**WHAT YOU SHOULD DO**
Repeat word for word everything from the line containing "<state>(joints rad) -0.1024" to the end of the listing, first and last lines included, and only that.
::::::
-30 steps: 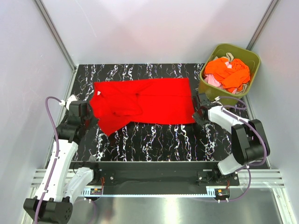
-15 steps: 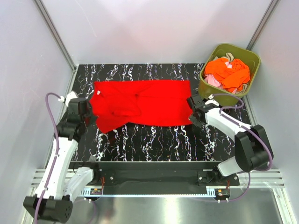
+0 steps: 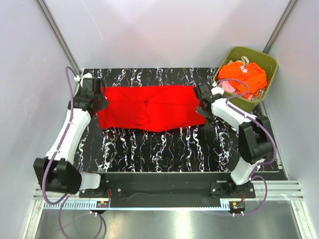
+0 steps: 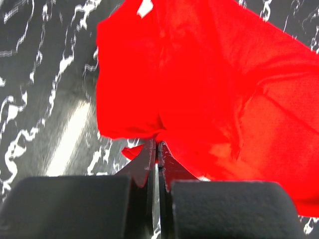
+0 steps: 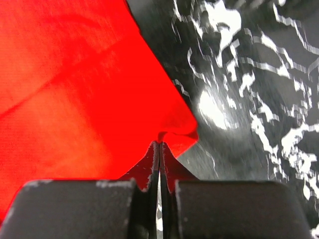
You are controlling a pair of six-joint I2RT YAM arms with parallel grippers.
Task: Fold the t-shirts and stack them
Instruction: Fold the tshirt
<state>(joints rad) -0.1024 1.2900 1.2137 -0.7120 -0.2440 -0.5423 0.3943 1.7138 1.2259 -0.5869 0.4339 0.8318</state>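
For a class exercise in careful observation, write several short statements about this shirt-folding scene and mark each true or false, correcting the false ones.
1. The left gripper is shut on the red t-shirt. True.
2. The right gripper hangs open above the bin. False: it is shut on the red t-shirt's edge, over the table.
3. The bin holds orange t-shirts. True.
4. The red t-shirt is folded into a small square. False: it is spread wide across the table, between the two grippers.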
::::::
**TASK RESPONSE**
<state>(joints rad) -0.1024 1.2900 1.2137 -0.7120 -0.2440 -0.5423 0.3943 1.7138 1.2259 -0.5869 0.4339 0.8318</state>
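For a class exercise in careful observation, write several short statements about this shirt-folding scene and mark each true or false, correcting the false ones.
1. The left gripper is shut on the red t-shirt. True.
2. The right gripper hangs open above the bin. False: it is shut on the red t-shirt's edge, over the table.
3. The bin holds orange t-shirts. True.
4. The red t-shirt is folded into a small square. False: it is spread wide across the table, between the two grippers.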

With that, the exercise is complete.